> _THE PROBLEM_
Images are not wanted; transcribe the rest of the listing exactly.

> _DATA SEGMENT_
§ §

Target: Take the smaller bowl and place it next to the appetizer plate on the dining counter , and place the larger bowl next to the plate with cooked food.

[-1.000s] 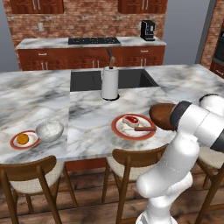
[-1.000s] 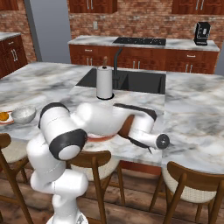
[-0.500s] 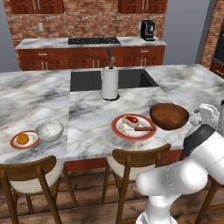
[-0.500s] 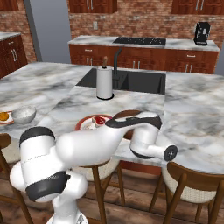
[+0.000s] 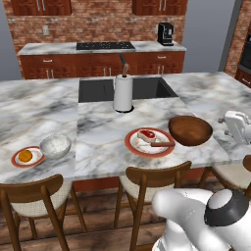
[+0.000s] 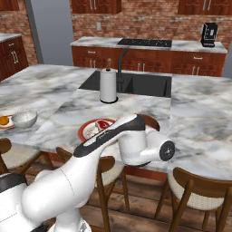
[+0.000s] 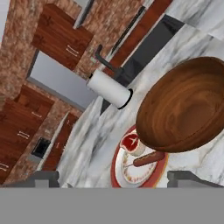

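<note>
Pulled back since a second ago, the arm has left the larger bowl (image 5: pixel 190 130) uncovered on the dining counter (image 5: pixel 98 132).

From the left base camera, that bowl sits just beside the plate with cooked food (image 5: pixel 149 141), on its right. Far to the left, the smaller bowl (image 5: pixel 55 146) rests just beside the appetizer plate (image 5: pixel 27 157). A paper towel roll (image 5: pixel 123 93) stands by the sink.

From the right base camera, the arm hides most of the wooden bowl; the red-rimmed plate (image 6: pixel 95 128) peeks out to its left.

From the hand camera, the gripper (image 7: pixel 113 179) has its fingers wide apart with nothing between them; the wooden bowl (image 7: pixel 188 105) lies ahead of them, its rim overlapping the meat plate (image 7: pixel 133 168).
</note>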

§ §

> _REPLY_
Target: Take the smaller bowl and place it next to the appetizer plate on the dining counter , and place the larger bowl next to the plate with cooked food.

[-1.000s] 
[-1.000s] 
[-0.500s] 
[-0.500s] 
[+0.000s] 
[+0.000s] 
[+0.000s] 

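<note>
Pulled back since a second ago, the arm has left the larger bowl (image 5: pixel 190 130) uncovered on the dining counter (image 5: pixel 98 132).

From the left base camera, that bowl sits just beside the plate with cooked food (image 5: pixel 149 141), on its right. Far to the left, the smaller bowl (image 5: pixel 55 146) rests just beside the appetizer plate (image 5: pixel 27 157). A paper towel roll (image 5: pixel 123 93) stands by the sink.

From the right base camera, the arm hides most of the wooden bowl; the red-rimmed plate (image 6: pixel 95 128) peeks out to its left.

From the hand camera, the gripper (image 7: pixel 113 179) has its fingers wide apart with nothing between them; the wooden bowl (image 7: pixel 188 105) lies ahead of them, its rim overlapping the meat plate (image 7: pixel 133 168).
</note>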

This output is now complete.